▸ **Task directions**
Write down the listing again exactly as it appears below, without its pictures.

▸ **Material provided**
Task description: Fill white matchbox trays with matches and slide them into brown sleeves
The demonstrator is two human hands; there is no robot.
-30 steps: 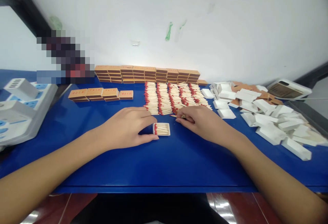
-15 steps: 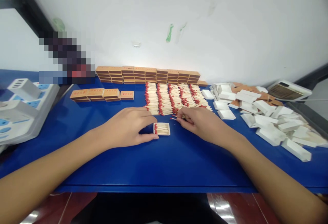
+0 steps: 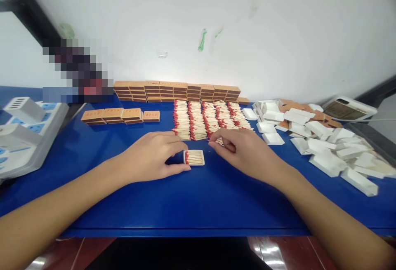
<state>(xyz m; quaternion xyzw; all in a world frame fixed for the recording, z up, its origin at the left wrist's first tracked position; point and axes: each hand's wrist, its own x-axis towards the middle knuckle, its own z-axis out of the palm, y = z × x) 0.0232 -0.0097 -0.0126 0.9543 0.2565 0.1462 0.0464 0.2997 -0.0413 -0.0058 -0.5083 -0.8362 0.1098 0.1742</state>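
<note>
A small white matchbox tray [image 3: 194, 158] lies on the blue table with red-tipped matches in it, their heads to the left. My left hand [image 3: 156, 154] grips the tray's left end between thumb and fingers. My right hand [image 3: 235, 148] is just beyond the tray's right side, at the near edge of the loose matches [image 3: 198, 119], which lie in several rows. Thumb and forefinger are pinched together there. A red match head peeks out at their left; the rest of that match is hidden by the fingers.
Stacked orange matchboxes [image 3: 176, 90] line the wall, and a shorter row of matchboxes [image 3: 120, 115] is at left. Empty white trays [image 3: 324, 146] are heaped at right, near a phone [image 3: 349, 107]. A power strip [image 3: 46, 138] with plugs sits far left.
My right fingers have closed more tightly, and less of the match shows past them. My left hand stays on the tray. The whole view has shifted slightly.
</note>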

▸ **Answer below**
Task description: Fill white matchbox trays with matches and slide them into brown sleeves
The demonstrator is two human hands; there is no robot.
-30 steps: 
-15 steps: 
+0 steps: 
<state>(xyz m; quaternion xyzw; all in a world frame fixed for the recording, z up, its origin at the left wrist's first tracked position; point and axes: each hand's wrist, its own x-axis towards the middle knuckle, its own z-axis out of the palm, y = z × x) 0.0232 -0.0097 -0.0126 0.9543 0.2565 0.1462 0.0464 0.2997 -0.0413 -0.0058 -0.5083 -0.8362 0.1098 0.1742</state>
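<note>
A small white matchbox tray [image 3: 194, 158] lies on the blue table with red-tipped matches in it, their heads to the left. My left hand [image 3: 156, 154] grips the tray's left end between thumb and fingers. My right hand [image 3: 235, 148] is just beyond the tray's right side, at the near edge of the loose matches [image 3: 198, 119], which lie in several rows. Thumb and forefinger are pinched together there. A red match head peeks out at their left; the rest of that match is hidden by the fingers.
Stacked orange matchboxes [image 3: 176, 90] line the wall, and a shorter row of matchboxes [image 3: 120, 115] is at left. Empty white trays [image 3: 324, 146] are heaped at right, near a phone [image 3: 349, 107]. A power strip [image 3: 46, 138] with plugs sits far left.
My right fingers have closed more tightly, and less of the match shows past them. My left hand stays on the tray. The whole view has shifted slightly.
</note>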

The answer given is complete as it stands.